__What you will do__.
Every line below needs to be returned exactly as written.

[Opening Information shown section]

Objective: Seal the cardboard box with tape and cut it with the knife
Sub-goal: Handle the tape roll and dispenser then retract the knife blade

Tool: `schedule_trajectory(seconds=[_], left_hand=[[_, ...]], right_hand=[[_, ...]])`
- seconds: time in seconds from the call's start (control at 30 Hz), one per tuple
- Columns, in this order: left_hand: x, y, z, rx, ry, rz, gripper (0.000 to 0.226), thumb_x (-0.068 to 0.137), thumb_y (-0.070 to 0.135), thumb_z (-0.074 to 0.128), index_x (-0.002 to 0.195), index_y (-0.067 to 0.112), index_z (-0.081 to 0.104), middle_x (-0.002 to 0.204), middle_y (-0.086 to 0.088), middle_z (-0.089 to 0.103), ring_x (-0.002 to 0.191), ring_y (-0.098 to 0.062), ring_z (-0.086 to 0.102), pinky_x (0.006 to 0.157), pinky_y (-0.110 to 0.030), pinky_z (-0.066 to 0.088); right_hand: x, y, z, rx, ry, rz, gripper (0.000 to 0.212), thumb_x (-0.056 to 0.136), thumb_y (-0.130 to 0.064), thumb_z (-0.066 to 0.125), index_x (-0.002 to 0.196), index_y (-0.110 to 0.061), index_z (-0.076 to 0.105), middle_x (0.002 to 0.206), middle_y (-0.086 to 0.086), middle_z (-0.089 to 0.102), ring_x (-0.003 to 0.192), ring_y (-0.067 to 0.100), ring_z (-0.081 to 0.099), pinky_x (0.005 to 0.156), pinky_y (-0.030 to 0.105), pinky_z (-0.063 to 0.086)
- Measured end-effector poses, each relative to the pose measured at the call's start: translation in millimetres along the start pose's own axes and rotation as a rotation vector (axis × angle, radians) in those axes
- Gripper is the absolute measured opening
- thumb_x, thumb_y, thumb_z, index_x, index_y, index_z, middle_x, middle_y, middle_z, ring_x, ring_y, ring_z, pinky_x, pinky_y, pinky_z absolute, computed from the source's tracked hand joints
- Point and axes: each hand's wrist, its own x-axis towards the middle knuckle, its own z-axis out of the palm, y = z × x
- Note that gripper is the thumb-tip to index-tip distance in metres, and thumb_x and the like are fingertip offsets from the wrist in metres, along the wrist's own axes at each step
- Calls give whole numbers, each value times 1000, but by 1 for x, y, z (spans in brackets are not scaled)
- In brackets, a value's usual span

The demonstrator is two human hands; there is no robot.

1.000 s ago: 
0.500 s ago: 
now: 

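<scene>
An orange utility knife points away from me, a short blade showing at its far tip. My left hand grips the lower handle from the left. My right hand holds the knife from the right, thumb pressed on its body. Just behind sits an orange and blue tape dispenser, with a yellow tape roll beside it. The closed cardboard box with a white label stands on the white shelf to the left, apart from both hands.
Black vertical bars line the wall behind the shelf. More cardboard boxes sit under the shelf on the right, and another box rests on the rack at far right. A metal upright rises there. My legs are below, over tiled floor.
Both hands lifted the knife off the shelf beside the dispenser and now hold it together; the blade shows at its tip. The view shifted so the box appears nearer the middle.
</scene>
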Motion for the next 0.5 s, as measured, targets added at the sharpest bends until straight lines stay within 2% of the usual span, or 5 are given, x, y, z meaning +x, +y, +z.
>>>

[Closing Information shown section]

__Solution__.
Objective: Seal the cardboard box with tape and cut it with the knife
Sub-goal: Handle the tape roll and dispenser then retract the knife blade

Tool: `schedule_trajectory(seconds=[_], left_hand=[[_, ...]], right_hand=[[_, ...]])`
- seconds: time in seconds from the call's start (control at 30 Hz), one per tuple
- Columns, in this order: left_hand: x, y, z, rx, ry, rz, gripper (0.000 to 0.226), thumb_x (-0.068 to 0.137), thumb_y (-0.070 to 0.135), thumb_z (-0.074 to 0.128), index_x (-0.002 to 0.195), index_y (-0.067 to 0.112), index_z (-0.081 to 0.104), middle_x (-0.002 to 0.204), middle_y (-0.086 to 0.088), middle_z (-0.089 to 0.103), ring_x (-0.002 to 0.191), ring_y (-0.098 to 0.062), ring_z (-0.086 to 0.102), pinky_x (0.006 to 0.157), pinky_y (-0.110 to 0.030), pinky_z (-0.066 to 0.088); right_hand: x, y, z, rx, ry, rz, gripper (0.000 to 0.212), thumb_x (-0.056 to 0.136), thumb_y (-0.130 to 0.064), thumb_z (-0.066 to 0.125), index_x (-0.002 to 0.196), index_y (-0.110 to 0.061), index_z (-0.076 to 0.105), middle_x (0.002 to 0.206), middle_y (-0.086 to 0.086), middle_z (-0.089 to 0.102), ring_x (-0.003 to 0.192), ring_y (-0.067 to 0.100), ring_z (-0.081 to 0.099), pinky_x (0.005 to 0.156), pinky_y (-0.030 to 0.105), pinky_z (-0.063 to 0.086)
- Measured end-effector poses, each relative to the pose measured at the call's start: translation in millimetres along the start pose's own axes and rotation as a rotation vector (axis × angle, radians) in those axes
- Gripper is the absolute measured opening
- thumb_x, thumb_y, thumb_z, index_x, index_y, index_z, middle_x, middle_y, middle_z, ring_x, ring_y, ring_z, pinky_x, pinky_y, pinky_z absolute, computed from the source's tracked hand joints
- Point and axes: each hand's wrist, its own x-axis towards the middle knuckle, its own z-axis out of the palm, y = z × x
- Note that gripper is the thumb-tip to index-tip distance in metres, and thumb_x and the like are fingertip offsets from the wrist in metres, along the wrist's own axes at each step
- Calls give whole numbers, each value times 1000, but by 1 for x, y, z (spans in brackets are not scaled)
- In brackets, a value's usual span

The demonstrator is two human hands; there is no robot.

1.000 s ago: 
0.500 s ago: 
now: 

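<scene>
An orange utility knife points away from me, a short blade showing at its far tip. My left hand grips the lower handle from the left. My right hand holds the knife from the right, thumb pressed on its body. Just behind sits an orange and blue tape dispenser, with a yellow tape roll beside it. The closed cardboard box with a white label stands on the white shelf to the left, apart from both hands.
Black vertical bars line the wall behind the shelf. More cardboard boxes sit under the shelf on the right, and another box rests on the rack at far right. A metal upright rises there. My legs are below, over tiled floor.
Both hands lifted the knife off the shelf beside the dispenser and now hold it together; the blade shows at its tip. The view shifted so the box appears nearer the middle.
</scene>
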Motion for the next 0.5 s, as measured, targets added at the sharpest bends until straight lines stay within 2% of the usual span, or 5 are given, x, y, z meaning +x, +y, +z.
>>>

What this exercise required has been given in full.